Chapter 2 The Divide & Conquer Algorithm
The divide and conquer algorithm is a strategy of solving a large problem by breaking it down into two or more smaller and more manageable sub-problems of the same or of a similar genre. The solutions to the sub-problems are then combined to get the desired output: the solution to the original problem.
In this section, we apply the divide and conquer algorithm to the Bayesian linear regression framework.
2.1 The Problem
Let \(y = (y_1, y_2, ...,y_n)^{T}\) be an \(n \times 1\) random vector of outcomes and \(X\) be a fixed \(n \times p\) matrix of predictors with full column rank. Consider the following Bayesian (hierarchical) linear regression model,
\[ NIG(\beta, \sigma^2 \mid m_0, M_0, a_0, b_0) \times N(y \mid X\beta, \sigma^2I_n).\] The posterior density is \(p(\beta, \sigma^2 \mid y) = IG(\sigma^2 \mid a_1, b_1) \times N(\beta \mid M_1m_1, \sigma^2M_1)\), and to carry out Bayesian inference, we first sample \(\sigma^2 \sim IG(a_1, b_1)\) and then, for each sampled \(\sigma^2\), we sample \(\beta \sim N(M_1m_1, \sigma^2 M_1)\).
Assume that \(n\) is so large that we are unable to store or load \(y\) or \(X\) into our CPU to carry out computations for them.

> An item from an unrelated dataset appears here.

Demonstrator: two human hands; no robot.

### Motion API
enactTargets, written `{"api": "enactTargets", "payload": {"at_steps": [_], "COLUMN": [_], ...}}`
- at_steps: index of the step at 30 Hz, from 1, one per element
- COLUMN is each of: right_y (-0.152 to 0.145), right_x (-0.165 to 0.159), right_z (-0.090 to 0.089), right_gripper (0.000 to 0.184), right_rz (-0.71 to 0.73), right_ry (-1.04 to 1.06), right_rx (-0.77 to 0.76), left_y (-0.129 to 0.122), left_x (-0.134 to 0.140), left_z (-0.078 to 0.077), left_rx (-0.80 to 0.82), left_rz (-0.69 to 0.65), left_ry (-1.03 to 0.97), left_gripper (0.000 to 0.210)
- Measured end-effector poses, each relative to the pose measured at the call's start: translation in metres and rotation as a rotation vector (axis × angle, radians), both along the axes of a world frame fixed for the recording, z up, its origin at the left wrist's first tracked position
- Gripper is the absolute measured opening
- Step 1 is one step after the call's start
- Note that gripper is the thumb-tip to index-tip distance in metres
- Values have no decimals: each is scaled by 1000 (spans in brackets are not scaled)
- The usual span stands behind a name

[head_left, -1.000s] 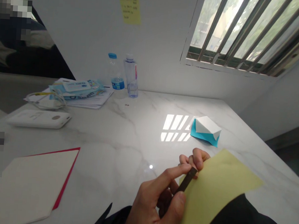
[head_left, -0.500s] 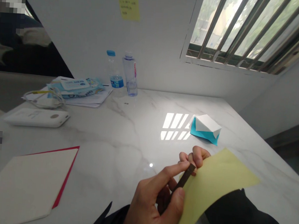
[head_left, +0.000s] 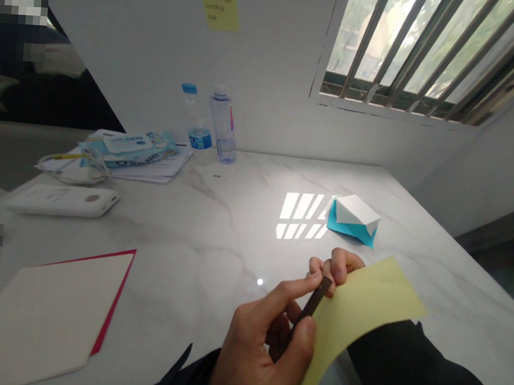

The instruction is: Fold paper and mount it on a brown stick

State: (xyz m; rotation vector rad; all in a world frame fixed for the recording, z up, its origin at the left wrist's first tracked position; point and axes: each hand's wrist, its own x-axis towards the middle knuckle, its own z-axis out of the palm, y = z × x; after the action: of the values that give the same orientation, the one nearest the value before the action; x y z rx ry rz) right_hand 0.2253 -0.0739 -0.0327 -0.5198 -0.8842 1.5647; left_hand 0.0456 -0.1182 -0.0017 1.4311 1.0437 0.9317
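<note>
My left hand (head_left: 261,338) is closed around a flat dark brown bar (head_left: 313,306), index finger stretched along it and thumb against its side. The bar lies at the left edge of a yellow sheet of paper (head_left: 363,303), which curves down toward me. At the sheet's upper left edge my right hand (head_left: 342,264) pinches the paper, its fingers curled near the bar's far tip. Most of the right hand is hidden behind the sheet. Beyond the hands, a folded blue and white paper piece (head_left: 355,219) stands on the table.
On the marble-patterned table (head_left: 215,306), cream sheets over a red one (head_left: 53,313) lie at left. Behind them are a white power bank (head_left: 60,201), a cable (head_left: 73,169), a wipes pack (head_left: 131,147) and two bottles (head_left: 224,126). A barred window (head_left: 400,56) is at upper right.
The yellow sheet's free right corner has swung slightly left and bends more. Both hands keep their grip and have barely shifted.
</note>
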Motion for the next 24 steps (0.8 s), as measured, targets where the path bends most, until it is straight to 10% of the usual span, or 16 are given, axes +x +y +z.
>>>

We decide to divide our data set into K mutually exclusive and exhaustive subsets, each comprising a manageable number of points. Note that \(p\) is small, so computations involving \(p \times p\) matrices are fine. Let \(y_k\) denote the \(q_k \times 1\) sub-vector of \(y\), and \(X_k\) be the \(q_k \times p\) sub-matrix of \(X\) in subset \(k\), where each \(q_k\) has been chosen by us so that \(q_k > p\), and is small enough such that we can fit the above model on \(\{y_k, X_k\}\). This section will clearly explain how we can still compute \(a_1, b_1, M_1\) and \(m_1\) without ever having to store or compute with \(y\) or \(X\), but with quantities computed using only the subsets \(\{y_k, X_k\}\) for \(k = 1,2,...,K\).
2.2 Parallel Computing
2.2.1 Background and Motivation
A first approach to the problem presented above is called ‘parallel computing’. Parallel computing is a type of computation in which many calculations or processes are carried out simultaneously - which in our context, entails dividing our data set into manageable subsets, calculating posteriors for each of these subsets simultaneously, and finally expressing the posteriors of the entire data set as functions of the posteriors of the subsets. The motivation behind this method is to make computation more efficient.
2.2.2 Solution
Using the multivariate completing the square method, we know that the explicit expressions for \(a_1, b_1, m_1\) and \(M_1\) are given by:
-
\(a_1\) = \(a_0 + \frac{n}{2}\)
-
\(b_1\) = \(b_0 + \frac{c}{2}\)
-
\(c\) = \(m_0^{T}M^{-1}_0 m_0 + y^{\mathrm{\scriptscriptstyle T}}y - m_1^{\mathrm{\scriptscriptstyle T}}M_1m_1\)
-
\(m_1\) = \((X^{\mathrm{\scriptscriptstyle T}}y + M_0^{-1}m_0)\)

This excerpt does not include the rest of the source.